WHAT THE TASK REQUIRES:
Copy every line of the data exactly, leaving nothing out.

***** DATASET EXTRACT *****

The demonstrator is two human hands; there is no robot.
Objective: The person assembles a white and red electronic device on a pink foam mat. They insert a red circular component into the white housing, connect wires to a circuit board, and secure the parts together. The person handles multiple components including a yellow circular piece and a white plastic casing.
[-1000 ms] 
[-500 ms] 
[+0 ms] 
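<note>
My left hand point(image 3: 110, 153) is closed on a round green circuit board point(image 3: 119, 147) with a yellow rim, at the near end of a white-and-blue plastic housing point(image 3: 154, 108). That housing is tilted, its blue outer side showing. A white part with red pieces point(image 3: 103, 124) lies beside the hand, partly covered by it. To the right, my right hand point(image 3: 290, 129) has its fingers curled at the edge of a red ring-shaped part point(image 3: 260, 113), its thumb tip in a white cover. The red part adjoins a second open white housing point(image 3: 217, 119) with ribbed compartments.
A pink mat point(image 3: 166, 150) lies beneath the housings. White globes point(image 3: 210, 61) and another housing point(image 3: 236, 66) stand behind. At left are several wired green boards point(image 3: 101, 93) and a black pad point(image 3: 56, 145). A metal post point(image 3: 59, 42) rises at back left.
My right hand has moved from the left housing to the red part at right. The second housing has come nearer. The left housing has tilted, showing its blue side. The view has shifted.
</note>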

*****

REPLY TO THE EXERCISE:
The demonstrator is two human hands; there is no robot.
Objective: The person assembles a white and red electronic device on a pink foam mat. They insert a red circular component into the white housing, connect wires to a circuit board, and secure the parts together. The person handles multiple components including a yellow circular piece and a white plastic casing.
[-1000 ms] 
[-500 ms] 
[+0 ms] 
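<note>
My left hand point(image 3: 110, 153) is closed on a round green circuit board point(image 3: 119, 147) with a yellow rim, at the near end of a white-and-blue plastic housing point(image 3: 154, 108). That housing is tilted, its blue outer side showing. A white part with red pieces point(image 3: 103, 124) lies beside the hand, partly covered by it. To the right, my right hand point(image 3: 290, 129) has its fingers curled at the edge of a red ring-shaped part point(image 3: 260, 113), its thumb tip in a white cover. The red part adjoins a second open white housing point(image 3: 217, 119) with ribbed compartments.
A pink mat point(image 3: 166, 150) lies beneath the housings. White globes point(image 3: 210, 61) and another housing point(image 3: 236, 66) stand behind. At left are several wired green boards point(image 3: 101, 93) and a black pad point(image 3: 56, 145). A metal post point(image 3: 59, 42) rises at back left.
My right hand has moved from the left housing to the red part at right. The second housing has come nearer. The left housing has tilted, showing its blue side. The view has shifted.
</note>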

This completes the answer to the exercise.